:: ACTION ITEM ::
Return, word for word, only the lines of the data below that lie between the line with "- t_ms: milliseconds" and the line with "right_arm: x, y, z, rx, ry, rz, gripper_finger", those two lines included.

:: MATERIAL TO PROCESS ::
++++++++++

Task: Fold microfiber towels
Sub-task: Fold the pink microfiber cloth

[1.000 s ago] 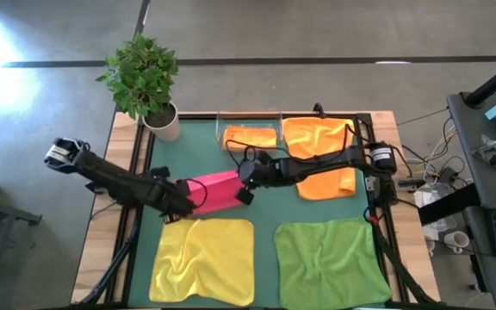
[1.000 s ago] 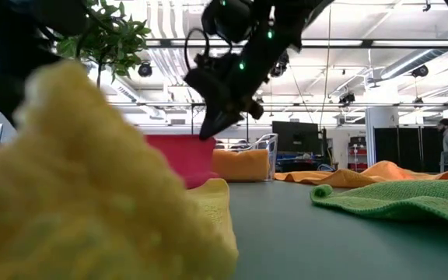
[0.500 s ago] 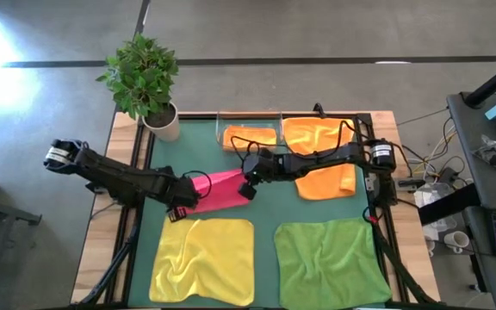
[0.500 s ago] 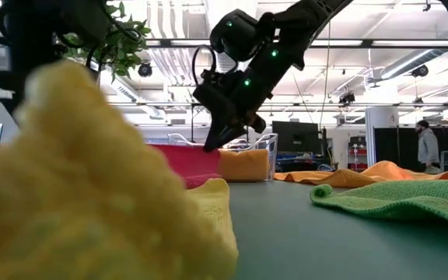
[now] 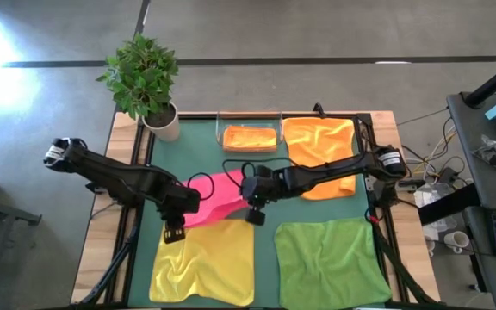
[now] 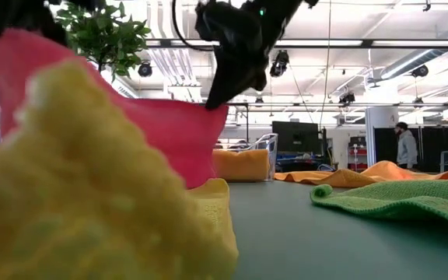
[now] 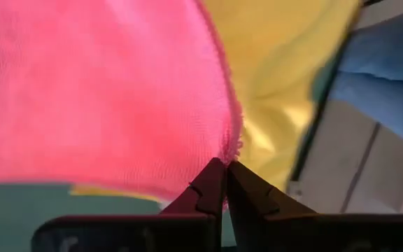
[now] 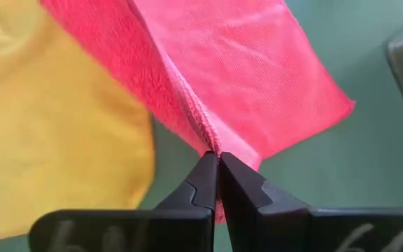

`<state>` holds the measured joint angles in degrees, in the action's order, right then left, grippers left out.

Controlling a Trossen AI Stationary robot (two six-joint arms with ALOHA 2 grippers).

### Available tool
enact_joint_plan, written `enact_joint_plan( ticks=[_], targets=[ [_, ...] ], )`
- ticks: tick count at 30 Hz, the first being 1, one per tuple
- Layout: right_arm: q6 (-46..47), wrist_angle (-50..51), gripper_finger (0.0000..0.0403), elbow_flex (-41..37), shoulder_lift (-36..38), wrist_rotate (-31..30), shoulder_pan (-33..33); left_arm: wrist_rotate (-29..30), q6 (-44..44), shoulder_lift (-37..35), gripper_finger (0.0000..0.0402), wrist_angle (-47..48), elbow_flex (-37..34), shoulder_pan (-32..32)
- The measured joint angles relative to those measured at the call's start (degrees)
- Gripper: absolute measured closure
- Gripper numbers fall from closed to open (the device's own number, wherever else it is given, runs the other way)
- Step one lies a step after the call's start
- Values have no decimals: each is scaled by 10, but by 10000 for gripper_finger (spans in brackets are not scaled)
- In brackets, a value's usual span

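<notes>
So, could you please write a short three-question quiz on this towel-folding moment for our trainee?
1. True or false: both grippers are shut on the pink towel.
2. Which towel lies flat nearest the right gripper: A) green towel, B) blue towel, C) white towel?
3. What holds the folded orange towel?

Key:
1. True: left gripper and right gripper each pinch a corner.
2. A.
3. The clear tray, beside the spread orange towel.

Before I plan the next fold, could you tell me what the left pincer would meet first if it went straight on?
Already shut on the pink towel, the left pincer would probably meet the yellow towel beyond next; depth is unclear.
</notes>
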<state>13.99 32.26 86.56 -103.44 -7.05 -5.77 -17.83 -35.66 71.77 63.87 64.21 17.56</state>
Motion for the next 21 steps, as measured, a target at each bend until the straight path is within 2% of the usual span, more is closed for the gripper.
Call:
enact_joint_plan(
  ticks=[3, 8, 10, 16, 21],
  targets=[
    [15, 1, 394, 4, -2, -6, -7, 0, -5, 3, 401, 1, -3, 2],
    [49, 0, 394, 1, -23, -90, 3, 3, -16, 28, 401, -1, -58, 2],
    [55, -14, 394, 1, -36, -95, 14, 11, -16, 40, 401, -5, -81, 1],
    [68, -70, 394, -6, -96, -94, 40, 100, -31, 59, 401, -6, -143, -3],
    [69, -45, 394, 5, -104, -80, 43, 158, -59, 56, 401, -3, -174, -12]
  ],
)
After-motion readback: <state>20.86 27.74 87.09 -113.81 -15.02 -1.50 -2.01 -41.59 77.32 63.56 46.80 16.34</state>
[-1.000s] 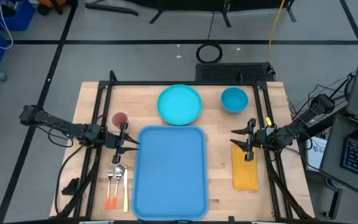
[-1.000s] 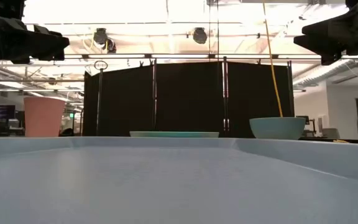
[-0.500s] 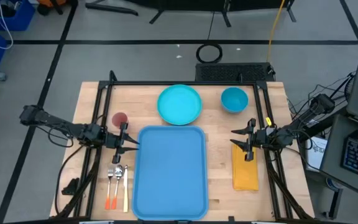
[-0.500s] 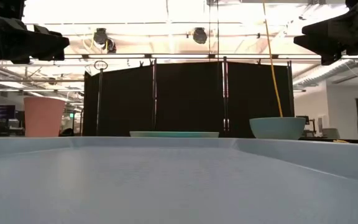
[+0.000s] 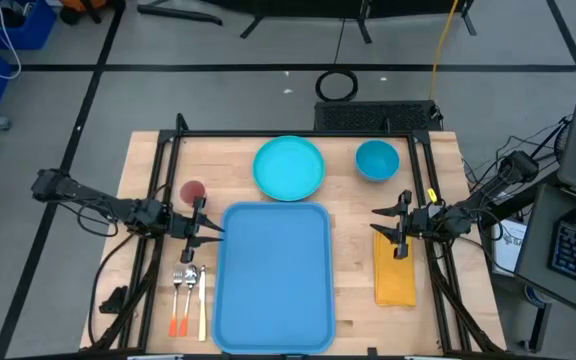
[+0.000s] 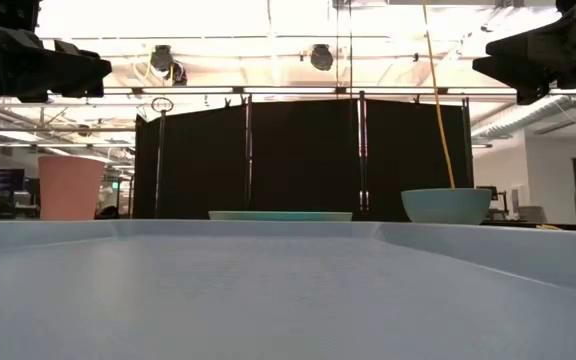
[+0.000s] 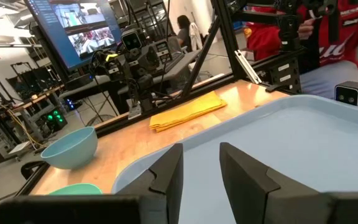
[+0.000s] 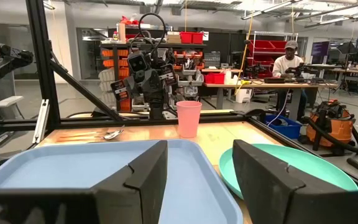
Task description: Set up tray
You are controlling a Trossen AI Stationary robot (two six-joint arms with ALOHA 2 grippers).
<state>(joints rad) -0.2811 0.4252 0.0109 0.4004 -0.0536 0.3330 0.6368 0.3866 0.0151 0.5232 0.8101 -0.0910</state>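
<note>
Tray [image 5: 274, 272] bare, nothing loaded (task barely begun). Left gripper [image 5: 205, 228], right gripper [image 5: 392, 228] flank tray, jaws apart, holding nothing.

in the low view the tray [image 6: 288, 290] fills the foreground and runs off the bottom and both sides, hiding the table under it. only the rim of the plate [image 6: 280, 215] shows above the tray's far wall, and the base of the bowl [image 6: 446, 206] and of the pink cup [image 6: 71, 187] are hidden behind it. both arms are cut off by the top corners there. from above, the cutlery [image 5: 188, 298] is too small to tell apart, perhaps two forks and a knife.
</note>
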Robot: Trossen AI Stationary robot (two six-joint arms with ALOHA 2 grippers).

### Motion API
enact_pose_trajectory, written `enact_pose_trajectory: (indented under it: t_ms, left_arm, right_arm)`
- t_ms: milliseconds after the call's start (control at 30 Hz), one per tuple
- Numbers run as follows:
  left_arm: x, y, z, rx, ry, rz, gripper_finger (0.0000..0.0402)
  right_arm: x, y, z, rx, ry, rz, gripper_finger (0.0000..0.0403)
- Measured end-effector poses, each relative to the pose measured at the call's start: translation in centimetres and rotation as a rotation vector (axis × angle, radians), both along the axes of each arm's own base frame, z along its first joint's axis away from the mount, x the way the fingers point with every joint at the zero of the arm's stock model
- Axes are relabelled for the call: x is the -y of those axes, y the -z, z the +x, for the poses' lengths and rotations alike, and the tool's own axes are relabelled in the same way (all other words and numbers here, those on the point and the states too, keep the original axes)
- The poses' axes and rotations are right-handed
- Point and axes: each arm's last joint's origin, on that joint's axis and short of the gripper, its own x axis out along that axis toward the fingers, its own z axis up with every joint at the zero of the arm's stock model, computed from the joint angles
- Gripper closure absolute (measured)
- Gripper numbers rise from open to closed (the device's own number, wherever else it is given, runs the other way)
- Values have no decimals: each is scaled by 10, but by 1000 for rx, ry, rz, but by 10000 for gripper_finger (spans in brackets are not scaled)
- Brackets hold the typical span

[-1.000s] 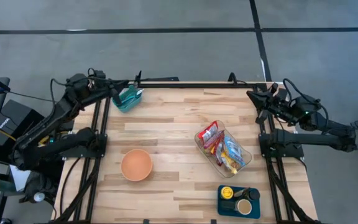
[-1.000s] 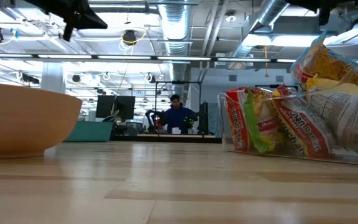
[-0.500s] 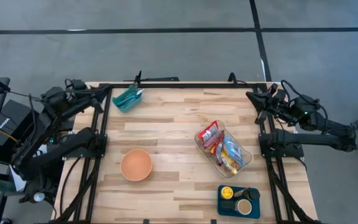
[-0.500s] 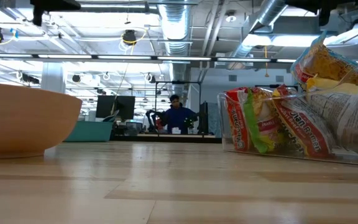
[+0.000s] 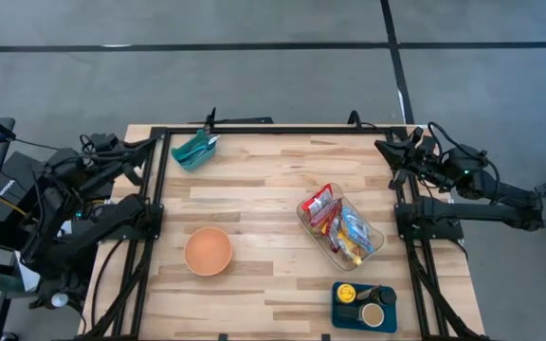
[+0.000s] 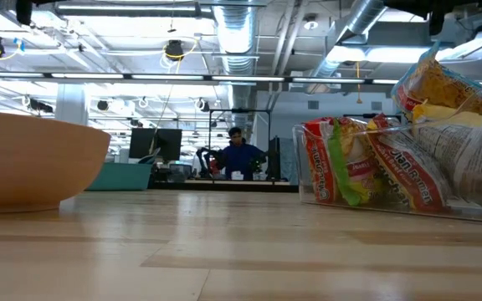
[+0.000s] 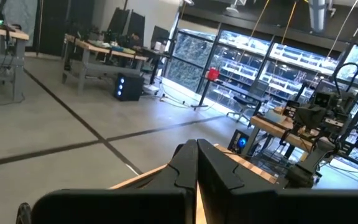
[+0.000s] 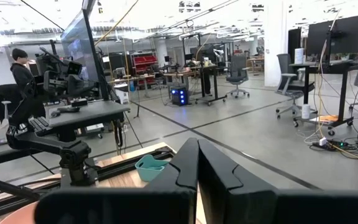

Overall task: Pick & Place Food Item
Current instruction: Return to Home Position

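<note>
Left hand (image 7: 197, 149) withdrawn from above green bin (image 5: 195, 150), now beyond table (image 5: 263, 204) left edge.

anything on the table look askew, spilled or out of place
Nothing is spilled or broken. The transparent bin sits diagonally and looks overfilled: noodle packs poke above its rim. The green bin is also askew, at the corner by the left arm. The left gripper and right gripper are shut.

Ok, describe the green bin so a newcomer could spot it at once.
Look down on the wooden table and go to its top-left corner, nearest the left arm. The green bin sits there. The bowl is orange and round, the other bin clear and full of packets.
</note>
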Motion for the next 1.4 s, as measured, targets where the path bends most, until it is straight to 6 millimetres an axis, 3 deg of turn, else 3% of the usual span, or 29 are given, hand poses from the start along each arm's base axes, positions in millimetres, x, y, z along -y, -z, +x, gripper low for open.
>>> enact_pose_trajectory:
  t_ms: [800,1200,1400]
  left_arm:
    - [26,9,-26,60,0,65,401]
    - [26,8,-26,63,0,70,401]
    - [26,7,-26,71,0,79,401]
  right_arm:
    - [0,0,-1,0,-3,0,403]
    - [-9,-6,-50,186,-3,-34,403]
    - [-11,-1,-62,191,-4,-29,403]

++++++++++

:: ANSWER SPACE ::
- t_ms: milliseconds after the call's start (control at 30 Hz), one per tuple
- Numbers run as follows:
  left_arm: x, y, z, rx, ry, rz, gripper_finger (0.0000..0.0402)
  right_arm: x, y, z, rx, ry, rz, gripper_finger (0.0000..0.0403)

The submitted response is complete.